Starting at the line containing "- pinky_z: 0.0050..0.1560" and ending at the line containing "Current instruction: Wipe", transcribe the listing below exactly. Keep both end lines, skip the pictures, and copy nothing else.

***** Data extract

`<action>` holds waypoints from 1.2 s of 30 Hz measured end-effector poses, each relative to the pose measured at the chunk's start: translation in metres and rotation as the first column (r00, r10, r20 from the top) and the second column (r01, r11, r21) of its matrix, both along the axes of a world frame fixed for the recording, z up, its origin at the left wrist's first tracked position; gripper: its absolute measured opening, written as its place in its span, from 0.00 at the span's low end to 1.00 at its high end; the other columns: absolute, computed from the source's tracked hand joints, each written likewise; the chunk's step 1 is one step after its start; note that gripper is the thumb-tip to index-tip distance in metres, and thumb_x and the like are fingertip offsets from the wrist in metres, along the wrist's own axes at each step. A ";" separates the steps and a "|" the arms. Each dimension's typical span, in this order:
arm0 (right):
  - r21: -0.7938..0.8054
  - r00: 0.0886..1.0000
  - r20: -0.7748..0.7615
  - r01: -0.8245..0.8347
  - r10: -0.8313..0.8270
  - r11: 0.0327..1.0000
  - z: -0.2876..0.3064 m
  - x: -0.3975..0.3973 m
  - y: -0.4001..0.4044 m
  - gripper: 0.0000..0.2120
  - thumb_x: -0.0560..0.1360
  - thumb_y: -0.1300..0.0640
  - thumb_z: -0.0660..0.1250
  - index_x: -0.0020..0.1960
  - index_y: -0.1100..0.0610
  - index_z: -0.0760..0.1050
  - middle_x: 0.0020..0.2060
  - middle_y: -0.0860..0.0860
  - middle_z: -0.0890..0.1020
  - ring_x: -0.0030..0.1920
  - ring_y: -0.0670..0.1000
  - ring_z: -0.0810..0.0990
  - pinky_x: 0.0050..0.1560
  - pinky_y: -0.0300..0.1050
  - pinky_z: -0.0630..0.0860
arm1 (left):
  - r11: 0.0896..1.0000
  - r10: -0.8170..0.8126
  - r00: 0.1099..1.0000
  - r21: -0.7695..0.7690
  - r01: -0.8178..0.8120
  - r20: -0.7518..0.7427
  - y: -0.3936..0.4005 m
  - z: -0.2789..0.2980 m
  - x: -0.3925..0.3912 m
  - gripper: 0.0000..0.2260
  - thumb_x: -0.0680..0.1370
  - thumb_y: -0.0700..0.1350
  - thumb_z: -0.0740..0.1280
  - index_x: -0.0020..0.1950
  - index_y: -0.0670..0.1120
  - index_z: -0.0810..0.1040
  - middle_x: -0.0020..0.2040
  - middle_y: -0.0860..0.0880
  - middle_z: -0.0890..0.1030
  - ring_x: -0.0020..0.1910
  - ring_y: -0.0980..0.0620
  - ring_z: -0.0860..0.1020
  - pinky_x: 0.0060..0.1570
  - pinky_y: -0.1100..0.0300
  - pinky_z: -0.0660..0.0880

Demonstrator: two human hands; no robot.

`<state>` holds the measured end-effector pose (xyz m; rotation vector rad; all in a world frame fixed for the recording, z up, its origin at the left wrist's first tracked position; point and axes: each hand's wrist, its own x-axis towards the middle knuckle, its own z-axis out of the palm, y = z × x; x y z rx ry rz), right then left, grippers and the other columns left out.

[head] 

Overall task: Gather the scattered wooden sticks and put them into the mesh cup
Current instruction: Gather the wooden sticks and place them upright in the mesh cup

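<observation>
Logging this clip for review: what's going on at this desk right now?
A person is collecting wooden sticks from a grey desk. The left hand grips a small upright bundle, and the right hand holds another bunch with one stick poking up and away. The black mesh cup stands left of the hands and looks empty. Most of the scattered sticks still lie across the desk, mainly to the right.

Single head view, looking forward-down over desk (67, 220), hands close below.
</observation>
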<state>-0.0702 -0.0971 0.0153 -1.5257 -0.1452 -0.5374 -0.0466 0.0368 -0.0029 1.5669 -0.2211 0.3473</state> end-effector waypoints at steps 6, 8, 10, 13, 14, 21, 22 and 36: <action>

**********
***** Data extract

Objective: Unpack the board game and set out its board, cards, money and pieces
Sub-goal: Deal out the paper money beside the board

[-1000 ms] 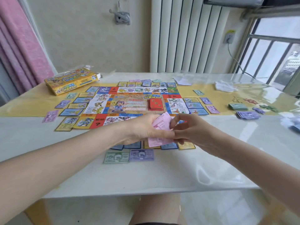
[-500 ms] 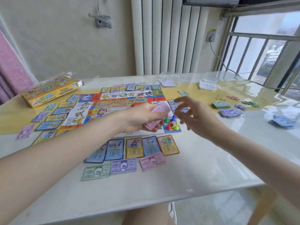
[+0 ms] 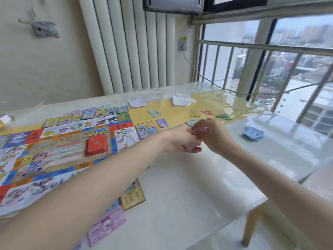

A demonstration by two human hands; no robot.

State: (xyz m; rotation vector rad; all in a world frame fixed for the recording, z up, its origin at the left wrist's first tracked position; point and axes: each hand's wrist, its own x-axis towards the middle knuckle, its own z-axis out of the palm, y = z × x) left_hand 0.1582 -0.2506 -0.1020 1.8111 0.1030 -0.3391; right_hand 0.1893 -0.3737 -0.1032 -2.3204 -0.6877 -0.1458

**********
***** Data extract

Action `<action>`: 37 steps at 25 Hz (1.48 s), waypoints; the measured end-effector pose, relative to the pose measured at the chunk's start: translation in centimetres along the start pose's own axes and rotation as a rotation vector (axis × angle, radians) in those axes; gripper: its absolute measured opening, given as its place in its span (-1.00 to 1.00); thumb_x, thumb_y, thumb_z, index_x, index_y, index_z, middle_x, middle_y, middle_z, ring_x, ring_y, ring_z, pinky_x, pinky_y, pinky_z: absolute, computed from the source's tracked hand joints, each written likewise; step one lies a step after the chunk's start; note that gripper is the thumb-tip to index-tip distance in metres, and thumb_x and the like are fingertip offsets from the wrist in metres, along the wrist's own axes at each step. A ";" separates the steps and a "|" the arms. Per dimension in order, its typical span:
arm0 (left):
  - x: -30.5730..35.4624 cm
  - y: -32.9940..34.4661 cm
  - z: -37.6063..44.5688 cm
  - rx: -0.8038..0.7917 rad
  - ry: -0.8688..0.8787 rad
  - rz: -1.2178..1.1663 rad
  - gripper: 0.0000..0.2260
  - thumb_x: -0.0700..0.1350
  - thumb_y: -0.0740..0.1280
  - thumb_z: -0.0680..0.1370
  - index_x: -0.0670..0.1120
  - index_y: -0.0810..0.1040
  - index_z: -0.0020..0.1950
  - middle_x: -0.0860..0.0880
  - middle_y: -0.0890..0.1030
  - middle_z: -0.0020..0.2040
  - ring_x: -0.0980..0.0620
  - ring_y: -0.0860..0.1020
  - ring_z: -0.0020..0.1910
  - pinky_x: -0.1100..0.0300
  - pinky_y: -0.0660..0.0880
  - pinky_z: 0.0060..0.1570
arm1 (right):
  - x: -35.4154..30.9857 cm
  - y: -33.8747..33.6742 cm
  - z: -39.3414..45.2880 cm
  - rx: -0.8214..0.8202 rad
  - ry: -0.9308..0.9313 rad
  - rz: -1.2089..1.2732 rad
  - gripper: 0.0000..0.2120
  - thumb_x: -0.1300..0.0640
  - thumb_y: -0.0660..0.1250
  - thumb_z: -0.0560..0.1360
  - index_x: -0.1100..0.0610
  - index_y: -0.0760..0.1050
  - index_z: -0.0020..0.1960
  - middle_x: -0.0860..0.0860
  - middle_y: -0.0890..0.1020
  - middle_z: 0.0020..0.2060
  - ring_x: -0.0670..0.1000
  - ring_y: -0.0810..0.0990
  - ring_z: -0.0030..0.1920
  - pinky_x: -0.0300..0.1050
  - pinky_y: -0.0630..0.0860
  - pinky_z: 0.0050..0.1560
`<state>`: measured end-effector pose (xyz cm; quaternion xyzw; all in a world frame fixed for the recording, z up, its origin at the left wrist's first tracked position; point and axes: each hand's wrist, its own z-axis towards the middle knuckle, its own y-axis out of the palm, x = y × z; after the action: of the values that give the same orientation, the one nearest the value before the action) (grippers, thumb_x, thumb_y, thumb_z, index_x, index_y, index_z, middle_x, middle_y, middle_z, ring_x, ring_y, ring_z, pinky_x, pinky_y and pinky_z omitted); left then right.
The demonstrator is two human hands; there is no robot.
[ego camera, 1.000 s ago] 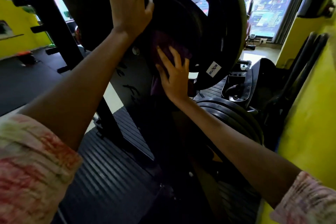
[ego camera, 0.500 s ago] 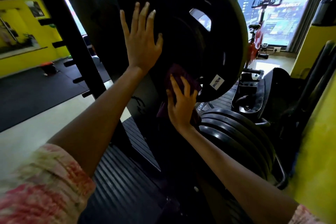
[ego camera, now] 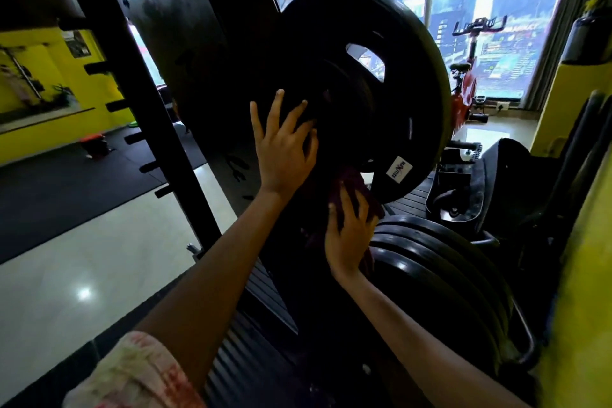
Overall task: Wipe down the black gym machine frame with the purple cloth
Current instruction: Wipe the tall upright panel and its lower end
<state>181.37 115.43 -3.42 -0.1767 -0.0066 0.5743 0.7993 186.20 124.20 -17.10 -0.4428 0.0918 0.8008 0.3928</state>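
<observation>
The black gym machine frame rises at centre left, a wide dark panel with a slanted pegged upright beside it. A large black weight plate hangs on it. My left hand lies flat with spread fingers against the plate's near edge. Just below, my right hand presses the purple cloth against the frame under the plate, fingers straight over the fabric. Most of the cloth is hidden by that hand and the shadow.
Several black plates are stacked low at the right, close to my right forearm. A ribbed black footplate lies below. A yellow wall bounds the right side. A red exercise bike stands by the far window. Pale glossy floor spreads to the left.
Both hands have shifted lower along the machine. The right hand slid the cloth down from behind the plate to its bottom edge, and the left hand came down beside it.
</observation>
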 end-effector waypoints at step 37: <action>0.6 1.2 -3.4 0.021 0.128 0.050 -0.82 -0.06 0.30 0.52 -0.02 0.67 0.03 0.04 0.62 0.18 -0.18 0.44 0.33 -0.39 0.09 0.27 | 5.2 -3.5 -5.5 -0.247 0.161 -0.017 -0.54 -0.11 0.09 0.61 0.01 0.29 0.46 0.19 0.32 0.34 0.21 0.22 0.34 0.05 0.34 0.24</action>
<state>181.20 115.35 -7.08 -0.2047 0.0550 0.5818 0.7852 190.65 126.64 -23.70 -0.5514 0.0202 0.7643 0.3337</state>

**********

[Solution]
  - pinky_z: 0.0050..0.1560
`<state>`: measured end-effector pose (xyz cm; quaternion xyzw; all in a world frame fixed for the recording, z up, its origin at the left wrist's first tracked position; point and axes: each hand's wrist, its own z-axis towards the middle knuckle, its own y-axis out of the palm, x = y × z; after the action: of the values that give the same orientation, the one nearest the value before the action) (grippers, thumb_x, thumb_y, thumb_z, index_x, index_y, index_z, middle_x, middle_y, middle_z, ring_x, ring_y, ring_z, pinky_x, pinky_y and pinky_z omitted); left then right.
The demonstrator is two human hands; there is no robot.
[ego camera, 1.000 s ago] 
[ego camera, 0.500 s ago] 
[ego camera, now] 
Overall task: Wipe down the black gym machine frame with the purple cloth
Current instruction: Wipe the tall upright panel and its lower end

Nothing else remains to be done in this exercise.